- EXERCISE BRIEF:
From the listing below, copy each line that contains the word "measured".

▬▬▬▬▬▬

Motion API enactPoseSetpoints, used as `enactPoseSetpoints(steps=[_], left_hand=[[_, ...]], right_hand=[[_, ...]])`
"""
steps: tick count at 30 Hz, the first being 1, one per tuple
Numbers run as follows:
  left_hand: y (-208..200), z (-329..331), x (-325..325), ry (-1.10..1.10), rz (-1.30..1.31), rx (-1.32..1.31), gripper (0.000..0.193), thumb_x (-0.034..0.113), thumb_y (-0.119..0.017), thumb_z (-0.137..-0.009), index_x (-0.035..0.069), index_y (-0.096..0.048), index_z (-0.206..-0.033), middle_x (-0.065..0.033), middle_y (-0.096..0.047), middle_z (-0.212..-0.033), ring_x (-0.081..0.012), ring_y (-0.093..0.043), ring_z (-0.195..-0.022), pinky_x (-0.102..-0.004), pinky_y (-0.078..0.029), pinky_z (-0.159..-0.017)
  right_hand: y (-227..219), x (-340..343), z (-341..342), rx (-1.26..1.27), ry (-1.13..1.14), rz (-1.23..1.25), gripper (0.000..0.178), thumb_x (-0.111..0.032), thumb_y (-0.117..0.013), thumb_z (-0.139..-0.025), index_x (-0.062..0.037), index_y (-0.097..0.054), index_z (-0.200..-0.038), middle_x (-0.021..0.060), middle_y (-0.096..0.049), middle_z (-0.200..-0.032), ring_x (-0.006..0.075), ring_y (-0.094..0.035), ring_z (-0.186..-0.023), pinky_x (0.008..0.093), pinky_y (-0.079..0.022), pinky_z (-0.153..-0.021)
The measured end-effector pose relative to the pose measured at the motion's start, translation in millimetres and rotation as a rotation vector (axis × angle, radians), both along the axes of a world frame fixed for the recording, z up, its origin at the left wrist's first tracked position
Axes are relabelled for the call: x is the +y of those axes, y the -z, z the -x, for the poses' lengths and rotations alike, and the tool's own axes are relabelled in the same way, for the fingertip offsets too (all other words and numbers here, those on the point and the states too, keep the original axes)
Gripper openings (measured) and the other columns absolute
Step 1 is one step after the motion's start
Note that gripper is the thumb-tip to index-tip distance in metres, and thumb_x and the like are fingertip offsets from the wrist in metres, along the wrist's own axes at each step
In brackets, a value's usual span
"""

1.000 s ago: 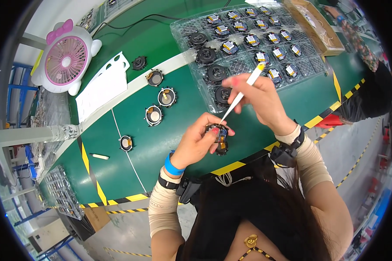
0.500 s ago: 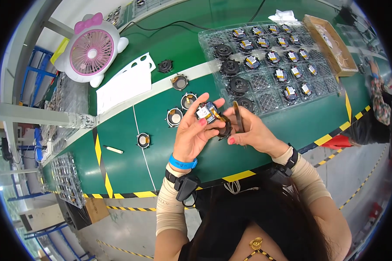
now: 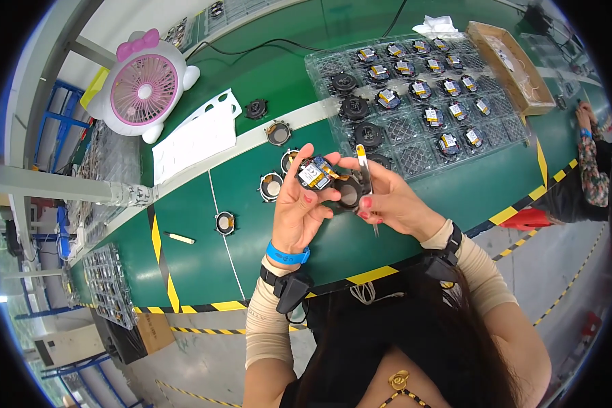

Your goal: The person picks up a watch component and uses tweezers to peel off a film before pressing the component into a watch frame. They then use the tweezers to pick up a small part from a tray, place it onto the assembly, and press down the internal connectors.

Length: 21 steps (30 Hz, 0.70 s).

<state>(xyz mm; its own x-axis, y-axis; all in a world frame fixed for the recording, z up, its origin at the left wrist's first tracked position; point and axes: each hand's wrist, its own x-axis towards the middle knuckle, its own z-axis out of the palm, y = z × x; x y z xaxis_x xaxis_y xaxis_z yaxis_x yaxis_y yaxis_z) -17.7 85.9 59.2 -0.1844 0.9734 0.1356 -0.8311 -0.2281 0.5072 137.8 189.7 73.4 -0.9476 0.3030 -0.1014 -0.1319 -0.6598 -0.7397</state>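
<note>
My left hand [image 3: 294, 216] grips a round watch circuit module [image 3: 314, 174] by its edge, its white-labelled battery facing up. Close beside it, my right hand [image 3: 402, 205] holds a dark round watch case [image 3: 349, 193] and metal tweezers [image 3: 364, 170] whose yellow-marked end points up and away from me. A thin amber flex strip reaches from the module toward the case; whether it joins them I cannot tell. Just beyond my left fingers lie silver-rimmed watch cases [image 3: 271, 186], one partly hidden by my hand.
A clear tray [image 3: 415, 160] of modules and black cases lies to the right, with a cardboard box [image 3: 538, 102] beyond it. On the left are a pink-and-white fan [image 3: 145, 91], a white sheet [image 3: 196, 144], a pen [image 3: 180, 238] and a single watch case [image 3: 225, 222]. Another person's arm [image 3: 585, 122] rests far right.
The tweezers have turned in my right hand, their yellow-marked end now showing. The module has shifted slightly left and tilted more face up, and the case's inside shows more plainly.
</note>
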Motion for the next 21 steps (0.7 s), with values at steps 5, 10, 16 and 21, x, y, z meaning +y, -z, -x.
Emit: enactPoseSetpoints(steps=[5,10,16,21], left_hand=[[-30.3,-15.3,3.1,-0.105,0.03,0.221,0.067,0.005,-0.058,-0.081,0.009,-0.02,-0.136,-0.0201,-0.035,-0.13,-0.0273,-0.059,-0.092,-0.0317,-0.056,-0.068],[-60.9,-24.3,15.0,-0.187,0.016,0.384,0.067,-0.001,-0.058,-0.08,0.009,-0.022,-0.136,-0.0188,-0.036,-0.129,-0.0279,-0.058,-0.092,-0.0347,-0.055,-0.069],[-80.7,-24.6,31.0,-0.381,-0.015,0.584,0.069,-0.009,-0.056,-0.077,0.006,-0.023,-0.135,-0.0179,-0.041,-0.124,-0.0233,-0.058,-0.085,-0.0325,-0.055,-0.068],[-82.5,-14.3,43.6,-0.513,-0.006,0.817,0.068,-0.013,-0.057,-0.074,0.003,-0.027,-0.133,-0.0153,-0.039,-0.124,-0.02,-0.057,-0.089,-0.0293,-0.053,-0.072]], right_hand=[[-23.0,17.0,-5.0,0.016,0.005,0.019,0.057,-0.032,-0.055,-0.085,-0.0048,-0.033,-0.13,0.0052,-0.053,-0.092,0.0071,-0.046,-0.064,0.0195,-0.033,-0.047],[-52.1,32.5,1.3,0.021,0.01,0.045,0.057,-0.038,-0.052,-0.086,-0.0024,-0.037,-0.127,0.0048,-0.054,-0.089,0.0069,-0.046,-0.063,0.0195,-0.035,-0.046],[-69.1,35.2,10.6,0.18,0.062,-0.055,0.062,-0.039,-0.058,-0.082,-0.0004,-0.038,-0.126,0.0044,-0.055,-0.092,0.006,-0.045,-0.061,0.0172,-0.035,-0.046],[-69.7,42.6,19.2,0.166,0.152,-0.207,0.071,-0.036,-0.065,-0.077,-0.0002,-0.033,-0.13,0.0048,-0.055,-0.099,0.0054,-0.044,-0.058,0.0155,-0.033,-0.045]])
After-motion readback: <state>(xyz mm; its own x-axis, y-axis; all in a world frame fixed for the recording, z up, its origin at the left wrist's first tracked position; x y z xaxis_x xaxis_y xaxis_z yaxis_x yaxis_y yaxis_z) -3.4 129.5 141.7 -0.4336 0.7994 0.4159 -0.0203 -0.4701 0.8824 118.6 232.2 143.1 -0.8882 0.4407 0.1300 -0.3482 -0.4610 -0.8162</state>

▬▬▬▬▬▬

- RESULT OF THE EXERCISE:
The measured end-effector pose relative to the pose measured at the motion's start, translation in millimetres and rotation as a rotation vector (axis × angle, radians), both along the axes of a world frame fixed for the recording, z up, its origin at the left wrist's first tracked position
Gripper openings (measured) and the other columns absolute

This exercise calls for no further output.